Goal of the exercise —
Word for word, copy out the data below, omitting pictures.
::: Stored data :::
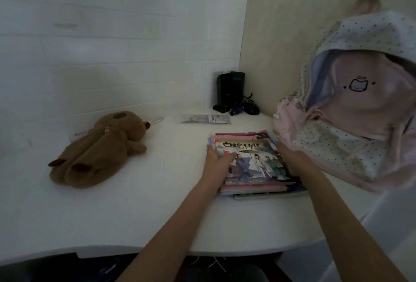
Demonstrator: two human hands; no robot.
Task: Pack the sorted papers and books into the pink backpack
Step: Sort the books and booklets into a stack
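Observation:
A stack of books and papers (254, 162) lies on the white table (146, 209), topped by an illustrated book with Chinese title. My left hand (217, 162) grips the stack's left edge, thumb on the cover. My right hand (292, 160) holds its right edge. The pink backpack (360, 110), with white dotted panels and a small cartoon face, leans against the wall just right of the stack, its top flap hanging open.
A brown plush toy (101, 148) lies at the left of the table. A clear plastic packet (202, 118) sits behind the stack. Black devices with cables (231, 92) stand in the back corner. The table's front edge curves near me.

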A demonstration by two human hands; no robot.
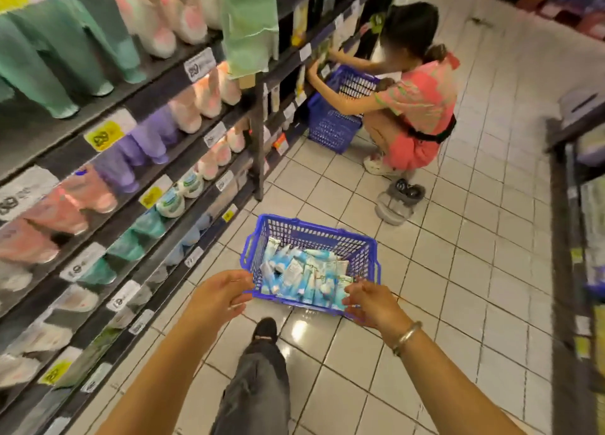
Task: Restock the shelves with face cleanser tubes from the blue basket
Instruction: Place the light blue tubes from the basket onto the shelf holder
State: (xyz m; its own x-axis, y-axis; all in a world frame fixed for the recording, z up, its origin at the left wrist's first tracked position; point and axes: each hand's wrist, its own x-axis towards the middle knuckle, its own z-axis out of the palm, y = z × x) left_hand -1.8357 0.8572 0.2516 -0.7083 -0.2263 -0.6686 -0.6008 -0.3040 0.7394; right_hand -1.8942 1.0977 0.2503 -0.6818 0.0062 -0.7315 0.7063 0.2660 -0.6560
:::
Task answer —
Demonstrator: two human hands; no robot.
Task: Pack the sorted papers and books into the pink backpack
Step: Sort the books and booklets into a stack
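Observation:
A stack of books and papers (254, 162) lies on the white table (146, 209), topped by an illustrated book with Chinese title. My left hand (217, 162) grips the stack's left edge, thumb on the cover. My right hand (292, 160) holds its right edge. The pink backpack (360, 110), with white dotted panels and a small cartoon face, leans against the wall just right of the stack, its top flap hanging open.
A brown plush toy (101, 148) lies at the left of the table. A clear plastic packet (202, 118) sits behind the stack. Black devices with cables (231, 92) stand in the back corner. The table's front edge curves near me.
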
A demonstration by two human hands; no robot.
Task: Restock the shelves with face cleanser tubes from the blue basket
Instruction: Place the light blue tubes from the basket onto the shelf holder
State: (xyz m; its own x-axis, y-axis; all in a world frame fixed for the recording, z up, its origin at the left wrist's first tracked position; point and axes: each hand's wrist, its own x-axis towards the middle knuckle, its own z-axis out of the palm, y = z × x) left_hand -1.8357 0.8572 0.2516 -0.7083 -0.2263 -0.6686 -0.6008 -0.3040 0.7394; right_hand -1.8942 1.0977 0.2503 -0.6818 0.0062 -0.7315 0.7063 0.2660 -0.6560

The full answer has been given.